Ni creciendo 7% salimos del hoyo

Por Javier Villegas Orpinela.– La tercera ola del Covid-19 está poniendo los pelos de punta a medio mundo y las expectativas económicas vuelven a deprimirse, sobre todo en México.

Los mejores pronósticos sobre el PIB nacional rondan por arribita del 6 por ciento para este 2021, pero ni creciendo un punto porentual más, o sea aproximadamente a un 7 por ciento, podremos salir del hoyo generado por una política económica incierta y una emergencia sanitaria que se ha enfrentado de forma errática.

Recientemente el otrora Banco de Comercio del Yaqui y Mayo, luego Bancomer y ahora BBVA, revisó al alza sus pronósticos de crecimiento para el País en el 2021 y 2022, pero aclara que ni con las nuevas previsiones se recuperarán los niveles que se tenían previos a la pandemia.

El cálculo de expansión de la economía mexicana para este año pasó de 4.7 por ciento a 6.3 por ciento, mientras que para 2022 la previsión sube marginalmente a 3 por ciento, desde el 2.8 por ciento previo.

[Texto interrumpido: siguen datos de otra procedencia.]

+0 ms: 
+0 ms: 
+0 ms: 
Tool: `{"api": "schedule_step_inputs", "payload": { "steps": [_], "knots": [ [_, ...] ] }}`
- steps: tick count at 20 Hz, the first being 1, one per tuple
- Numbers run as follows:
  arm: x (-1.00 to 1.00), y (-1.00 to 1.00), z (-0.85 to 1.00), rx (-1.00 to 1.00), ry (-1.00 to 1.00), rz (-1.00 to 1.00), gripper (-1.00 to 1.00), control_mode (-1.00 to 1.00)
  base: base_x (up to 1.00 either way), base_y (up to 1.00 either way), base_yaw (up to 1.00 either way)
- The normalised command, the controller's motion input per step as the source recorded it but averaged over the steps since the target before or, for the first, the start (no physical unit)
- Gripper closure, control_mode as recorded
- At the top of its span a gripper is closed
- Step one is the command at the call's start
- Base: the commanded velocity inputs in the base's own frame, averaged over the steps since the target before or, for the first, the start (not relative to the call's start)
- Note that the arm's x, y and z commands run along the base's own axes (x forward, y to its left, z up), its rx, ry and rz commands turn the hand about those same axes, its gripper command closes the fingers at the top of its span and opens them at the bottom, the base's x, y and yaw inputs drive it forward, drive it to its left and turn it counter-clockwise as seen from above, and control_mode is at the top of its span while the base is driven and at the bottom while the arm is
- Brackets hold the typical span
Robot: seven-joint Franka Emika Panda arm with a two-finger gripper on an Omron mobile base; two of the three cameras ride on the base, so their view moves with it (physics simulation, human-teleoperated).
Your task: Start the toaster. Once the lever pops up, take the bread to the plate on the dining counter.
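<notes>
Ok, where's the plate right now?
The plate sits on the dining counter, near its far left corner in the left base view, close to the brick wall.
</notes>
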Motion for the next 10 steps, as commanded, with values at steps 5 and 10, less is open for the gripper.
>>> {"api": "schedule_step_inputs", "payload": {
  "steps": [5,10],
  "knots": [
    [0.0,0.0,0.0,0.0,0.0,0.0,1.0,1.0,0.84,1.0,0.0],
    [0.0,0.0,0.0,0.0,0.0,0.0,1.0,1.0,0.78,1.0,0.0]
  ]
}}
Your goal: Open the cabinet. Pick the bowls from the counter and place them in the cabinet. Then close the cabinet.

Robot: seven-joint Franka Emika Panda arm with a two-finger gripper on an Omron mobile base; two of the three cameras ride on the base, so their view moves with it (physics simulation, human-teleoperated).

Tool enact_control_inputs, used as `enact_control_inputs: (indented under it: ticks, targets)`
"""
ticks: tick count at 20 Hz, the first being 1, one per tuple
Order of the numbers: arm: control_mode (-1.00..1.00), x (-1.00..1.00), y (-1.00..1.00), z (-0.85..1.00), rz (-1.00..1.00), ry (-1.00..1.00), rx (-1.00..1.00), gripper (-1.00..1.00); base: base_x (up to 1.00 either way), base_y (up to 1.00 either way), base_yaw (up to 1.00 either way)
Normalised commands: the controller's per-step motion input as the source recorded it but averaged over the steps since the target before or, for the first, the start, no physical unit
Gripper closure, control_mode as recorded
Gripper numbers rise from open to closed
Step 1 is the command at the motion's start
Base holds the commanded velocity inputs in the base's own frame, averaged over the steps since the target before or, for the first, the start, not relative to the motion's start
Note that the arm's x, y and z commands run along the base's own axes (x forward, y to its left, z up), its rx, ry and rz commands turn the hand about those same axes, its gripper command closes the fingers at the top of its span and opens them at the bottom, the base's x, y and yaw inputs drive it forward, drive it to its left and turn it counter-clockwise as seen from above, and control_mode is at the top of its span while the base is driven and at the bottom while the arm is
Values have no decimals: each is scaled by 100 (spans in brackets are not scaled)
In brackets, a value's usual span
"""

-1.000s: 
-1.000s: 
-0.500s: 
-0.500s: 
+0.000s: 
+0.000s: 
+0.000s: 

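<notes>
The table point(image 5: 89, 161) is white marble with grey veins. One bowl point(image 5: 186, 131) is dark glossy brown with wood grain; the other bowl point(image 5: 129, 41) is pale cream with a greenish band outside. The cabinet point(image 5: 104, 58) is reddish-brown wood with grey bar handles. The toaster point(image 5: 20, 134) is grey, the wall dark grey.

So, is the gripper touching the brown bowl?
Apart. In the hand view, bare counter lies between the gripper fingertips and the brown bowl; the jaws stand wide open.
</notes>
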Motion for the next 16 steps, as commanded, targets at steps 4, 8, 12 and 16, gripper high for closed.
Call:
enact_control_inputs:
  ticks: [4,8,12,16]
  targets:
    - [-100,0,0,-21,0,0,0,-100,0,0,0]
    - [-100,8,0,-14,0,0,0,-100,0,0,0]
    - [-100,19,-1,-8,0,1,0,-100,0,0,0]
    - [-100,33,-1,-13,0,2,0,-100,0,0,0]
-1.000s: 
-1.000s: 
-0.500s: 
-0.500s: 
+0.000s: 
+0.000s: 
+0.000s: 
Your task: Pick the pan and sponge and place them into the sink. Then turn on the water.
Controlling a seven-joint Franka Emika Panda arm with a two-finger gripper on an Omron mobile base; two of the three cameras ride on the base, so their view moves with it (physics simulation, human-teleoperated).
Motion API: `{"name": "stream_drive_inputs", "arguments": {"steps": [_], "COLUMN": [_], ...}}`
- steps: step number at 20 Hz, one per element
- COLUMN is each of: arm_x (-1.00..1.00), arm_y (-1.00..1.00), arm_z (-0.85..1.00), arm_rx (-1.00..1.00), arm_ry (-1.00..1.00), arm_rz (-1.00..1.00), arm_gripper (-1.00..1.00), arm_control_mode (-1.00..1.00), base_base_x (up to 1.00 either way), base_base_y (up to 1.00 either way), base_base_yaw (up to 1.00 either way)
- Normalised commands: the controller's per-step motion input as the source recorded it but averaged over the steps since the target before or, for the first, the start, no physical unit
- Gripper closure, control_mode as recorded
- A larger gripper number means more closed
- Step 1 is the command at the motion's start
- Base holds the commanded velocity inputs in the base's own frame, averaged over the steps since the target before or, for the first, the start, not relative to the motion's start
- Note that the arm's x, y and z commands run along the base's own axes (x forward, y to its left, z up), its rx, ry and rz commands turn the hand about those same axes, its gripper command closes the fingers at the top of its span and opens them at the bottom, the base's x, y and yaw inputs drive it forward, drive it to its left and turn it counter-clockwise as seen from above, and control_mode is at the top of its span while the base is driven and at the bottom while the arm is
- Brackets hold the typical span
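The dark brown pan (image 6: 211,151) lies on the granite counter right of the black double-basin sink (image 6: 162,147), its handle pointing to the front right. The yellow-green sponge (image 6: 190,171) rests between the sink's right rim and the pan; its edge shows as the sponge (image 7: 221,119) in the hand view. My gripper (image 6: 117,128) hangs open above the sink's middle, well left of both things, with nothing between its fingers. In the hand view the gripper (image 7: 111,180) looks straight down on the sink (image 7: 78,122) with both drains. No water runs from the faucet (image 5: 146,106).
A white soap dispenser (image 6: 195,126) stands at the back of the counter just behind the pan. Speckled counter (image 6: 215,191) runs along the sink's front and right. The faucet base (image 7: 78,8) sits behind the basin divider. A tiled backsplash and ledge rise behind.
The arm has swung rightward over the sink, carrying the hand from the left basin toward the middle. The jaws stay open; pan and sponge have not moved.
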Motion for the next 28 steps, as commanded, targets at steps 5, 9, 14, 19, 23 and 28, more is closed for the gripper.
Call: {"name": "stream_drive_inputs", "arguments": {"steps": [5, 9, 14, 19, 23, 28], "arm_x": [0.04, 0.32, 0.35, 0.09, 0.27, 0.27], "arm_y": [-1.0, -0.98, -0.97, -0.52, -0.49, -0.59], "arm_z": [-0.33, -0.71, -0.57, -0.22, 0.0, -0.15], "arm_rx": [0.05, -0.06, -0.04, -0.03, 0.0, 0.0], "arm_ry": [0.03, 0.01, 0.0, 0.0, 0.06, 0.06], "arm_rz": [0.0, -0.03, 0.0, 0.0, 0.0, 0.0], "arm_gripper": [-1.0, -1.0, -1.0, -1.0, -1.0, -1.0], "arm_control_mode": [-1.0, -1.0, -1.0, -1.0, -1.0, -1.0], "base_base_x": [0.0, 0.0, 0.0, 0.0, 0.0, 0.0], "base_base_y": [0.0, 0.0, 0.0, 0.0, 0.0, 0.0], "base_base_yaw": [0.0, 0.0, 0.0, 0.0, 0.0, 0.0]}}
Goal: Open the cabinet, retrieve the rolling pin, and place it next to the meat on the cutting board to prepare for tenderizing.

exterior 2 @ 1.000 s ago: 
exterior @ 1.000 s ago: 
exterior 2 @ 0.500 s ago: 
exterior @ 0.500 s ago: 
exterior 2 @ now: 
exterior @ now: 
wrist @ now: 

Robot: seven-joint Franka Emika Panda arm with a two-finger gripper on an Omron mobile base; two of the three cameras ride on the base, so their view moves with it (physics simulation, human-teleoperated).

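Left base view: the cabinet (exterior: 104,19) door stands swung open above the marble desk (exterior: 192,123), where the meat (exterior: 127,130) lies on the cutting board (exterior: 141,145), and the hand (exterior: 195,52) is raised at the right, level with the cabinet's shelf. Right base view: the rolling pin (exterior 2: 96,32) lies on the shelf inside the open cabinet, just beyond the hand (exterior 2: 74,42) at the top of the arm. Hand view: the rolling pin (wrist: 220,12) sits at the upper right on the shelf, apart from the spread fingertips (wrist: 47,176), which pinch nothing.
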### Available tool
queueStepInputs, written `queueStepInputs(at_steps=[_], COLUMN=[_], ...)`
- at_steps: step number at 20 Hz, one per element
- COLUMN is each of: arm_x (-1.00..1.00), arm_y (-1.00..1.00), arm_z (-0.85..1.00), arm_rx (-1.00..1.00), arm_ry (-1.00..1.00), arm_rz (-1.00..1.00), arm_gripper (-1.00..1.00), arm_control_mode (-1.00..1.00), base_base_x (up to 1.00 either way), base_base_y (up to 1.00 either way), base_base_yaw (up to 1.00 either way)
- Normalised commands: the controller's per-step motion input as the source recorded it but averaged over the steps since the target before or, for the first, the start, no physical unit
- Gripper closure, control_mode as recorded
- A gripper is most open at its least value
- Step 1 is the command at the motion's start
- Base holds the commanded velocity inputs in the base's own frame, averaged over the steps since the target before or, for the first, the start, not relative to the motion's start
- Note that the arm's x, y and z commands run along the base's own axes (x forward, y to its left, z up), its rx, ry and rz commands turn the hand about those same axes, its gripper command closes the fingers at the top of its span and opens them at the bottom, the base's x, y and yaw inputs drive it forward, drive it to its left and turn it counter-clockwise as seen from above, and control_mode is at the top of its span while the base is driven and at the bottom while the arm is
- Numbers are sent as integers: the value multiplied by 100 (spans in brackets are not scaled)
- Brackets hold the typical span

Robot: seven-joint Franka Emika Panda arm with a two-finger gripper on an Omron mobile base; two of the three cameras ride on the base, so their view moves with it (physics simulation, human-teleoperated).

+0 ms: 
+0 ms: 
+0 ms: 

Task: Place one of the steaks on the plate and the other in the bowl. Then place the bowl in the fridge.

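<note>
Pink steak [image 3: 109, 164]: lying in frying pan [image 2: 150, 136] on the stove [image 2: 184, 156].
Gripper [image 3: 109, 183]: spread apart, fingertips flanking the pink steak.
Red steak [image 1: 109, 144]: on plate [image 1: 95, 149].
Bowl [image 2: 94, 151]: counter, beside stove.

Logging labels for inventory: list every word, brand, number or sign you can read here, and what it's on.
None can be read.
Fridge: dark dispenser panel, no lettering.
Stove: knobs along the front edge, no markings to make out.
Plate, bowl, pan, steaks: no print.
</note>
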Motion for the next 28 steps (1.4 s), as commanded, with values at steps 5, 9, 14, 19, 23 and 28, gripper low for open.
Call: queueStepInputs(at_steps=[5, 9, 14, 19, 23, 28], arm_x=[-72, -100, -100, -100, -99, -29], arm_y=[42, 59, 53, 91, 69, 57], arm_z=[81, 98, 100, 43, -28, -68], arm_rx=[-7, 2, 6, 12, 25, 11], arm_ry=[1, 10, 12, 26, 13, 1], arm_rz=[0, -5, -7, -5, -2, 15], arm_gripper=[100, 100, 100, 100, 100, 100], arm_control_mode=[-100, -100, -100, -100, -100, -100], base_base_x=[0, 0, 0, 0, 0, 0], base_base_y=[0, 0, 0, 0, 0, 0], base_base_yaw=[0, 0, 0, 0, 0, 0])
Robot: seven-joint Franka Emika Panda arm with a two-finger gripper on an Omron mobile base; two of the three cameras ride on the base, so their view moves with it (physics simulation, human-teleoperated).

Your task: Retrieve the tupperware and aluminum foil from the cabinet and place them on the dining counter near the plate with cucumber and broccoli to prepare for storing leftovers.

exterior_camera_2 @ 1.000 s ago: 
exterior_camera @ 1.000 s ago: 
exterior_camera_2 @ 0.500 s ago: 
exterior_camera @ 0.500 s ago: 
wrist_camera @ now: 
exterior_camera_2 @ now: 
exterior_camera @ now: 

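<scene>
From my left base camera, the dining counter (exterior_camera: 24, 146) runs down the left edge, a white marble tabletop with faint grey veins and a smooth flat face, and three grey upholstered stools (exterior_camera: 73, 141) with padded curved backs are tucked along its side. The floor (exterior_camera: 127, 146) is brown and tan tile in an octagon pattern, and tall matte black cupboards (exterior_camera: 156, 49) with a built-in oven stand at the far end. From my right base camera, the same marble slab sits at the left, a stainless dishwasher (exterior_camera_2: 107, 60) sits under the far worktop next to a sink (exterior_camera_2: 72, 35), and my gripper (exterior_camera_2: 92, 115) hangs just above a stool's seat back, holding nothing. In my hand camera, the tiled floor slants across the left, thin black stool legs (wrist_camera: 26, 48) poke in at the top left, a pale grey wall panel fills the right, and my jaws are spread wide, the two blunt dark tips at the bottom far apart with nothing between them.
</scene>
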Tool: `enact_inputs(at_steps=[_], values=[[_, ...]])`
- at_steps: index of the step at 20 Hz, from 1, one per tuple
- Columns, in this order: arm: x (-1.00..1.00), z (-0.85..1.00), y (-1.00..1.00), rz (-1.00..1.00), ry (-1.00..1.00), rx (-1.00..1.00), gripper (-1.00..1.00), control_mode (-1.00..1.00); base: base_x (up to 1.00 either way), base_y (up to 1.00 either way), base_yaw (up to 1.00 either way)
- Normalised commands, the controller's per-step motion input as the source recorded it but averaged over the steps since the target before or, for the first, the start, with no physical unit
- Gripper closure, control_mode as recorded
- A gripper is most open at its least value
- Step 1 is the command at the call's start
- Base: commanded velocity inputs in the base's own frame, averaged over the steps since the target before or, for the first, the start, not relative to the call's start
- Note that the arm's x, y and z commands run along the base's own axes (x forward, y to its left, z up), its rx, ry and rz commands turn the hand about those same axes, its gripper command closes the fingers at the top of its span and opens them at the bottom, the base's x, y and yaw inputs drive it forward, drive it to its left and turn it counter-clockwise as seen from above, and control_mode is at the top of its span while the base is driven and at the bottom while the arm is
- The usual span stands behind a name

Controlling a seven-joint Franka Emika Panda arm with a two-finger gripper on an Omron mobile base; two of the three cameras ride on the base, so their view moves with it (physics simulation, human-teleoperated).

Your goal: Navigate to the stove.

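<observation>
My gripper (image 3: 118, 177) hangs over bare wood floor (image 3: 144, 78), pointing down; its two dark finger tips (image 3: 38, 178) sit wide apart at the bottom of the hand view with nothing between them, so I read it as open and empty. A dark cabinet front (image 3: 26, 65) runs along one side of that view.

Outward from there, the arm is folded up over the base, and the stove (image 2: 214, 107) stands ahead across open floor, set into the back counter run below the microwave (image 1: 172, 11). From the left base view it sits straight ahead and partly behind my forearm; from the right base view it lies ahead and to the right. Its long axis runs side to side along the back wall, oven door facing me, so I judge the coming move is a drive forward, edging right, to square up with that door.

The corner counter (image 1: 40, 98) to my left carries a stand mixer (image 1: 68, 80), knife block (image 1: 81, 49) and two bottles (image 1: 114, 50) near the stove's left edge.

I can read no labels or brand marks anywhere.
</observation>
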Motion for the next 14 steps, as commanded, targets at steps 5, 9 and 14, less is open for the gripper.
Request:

Los nuevos pronósticos se deben a una mejoría relativa en la perspectiva de la inversión y al mayor dinamismo del consumo interno.

Sin embargo, para BBVA la recuperación esperada podría no alcanzarse si se desacelera el ritmo de vacunación y no se resuelven los problemas en las cadenas de suministros para la producción manufacturera.

El País podría crecer más del 6.3 por ciento previsto, siempre y cuando se aplique la mejor política económica que es la de tener la mejor política sanitaria posible.

Otro factor positivo para la economía mexicana es que Estados Unidos crezca más de lo previsto, y que logre además un programa de infraestructura mayor de lo que se ha dado a conocer.

Pero sea lo que sea, el genarar certidumbre a la inversión productiva es otro gran ingrediente para empujar la economía nacional.

Para ello deben tomarse medidas que fomenten la confianza entre el empresariado para alcanzar los niveles del PIB que se tenían hasta el 2018.

Según economistas, hoy por hoy México está en una coyuntura positiva para poder atraer inversión, porque se presenta una situación donde muchos capitales en el este de Asia, China, Taiwan y Vietnam se están reduciendo.

Luego entonces, es la oportunidad para que el País capture en buena medida ese cambio estructural en las inversiones que saltarán de Asia a América.

Para que esto sea factible, es clave que el Presidente López Obrador dé ahora sí mayor certidumbre a los inversionistas sobre el respeto a contratos y a las reglas.

En Sonora, el nuevo Gobierno que encabezará Alfonso Durazo Montaño, podría subirse a la ola inversora asiática para poder concretar la reactivación económica prometida.

Pero para que ello pueda ser posible, Durazo Motaño habrá de operar de forma diferente a como se recomienda todos los días desde Palacio Nacional.

La apertura a la inversión privada deberá ser cierta en Sonora y la doctrina de la Cuarta Transformación habrá de “descafeinarla” Durazo Montaño en la entidad, de lo contrario se correrá aquí la misma suerte que en la economía nacional.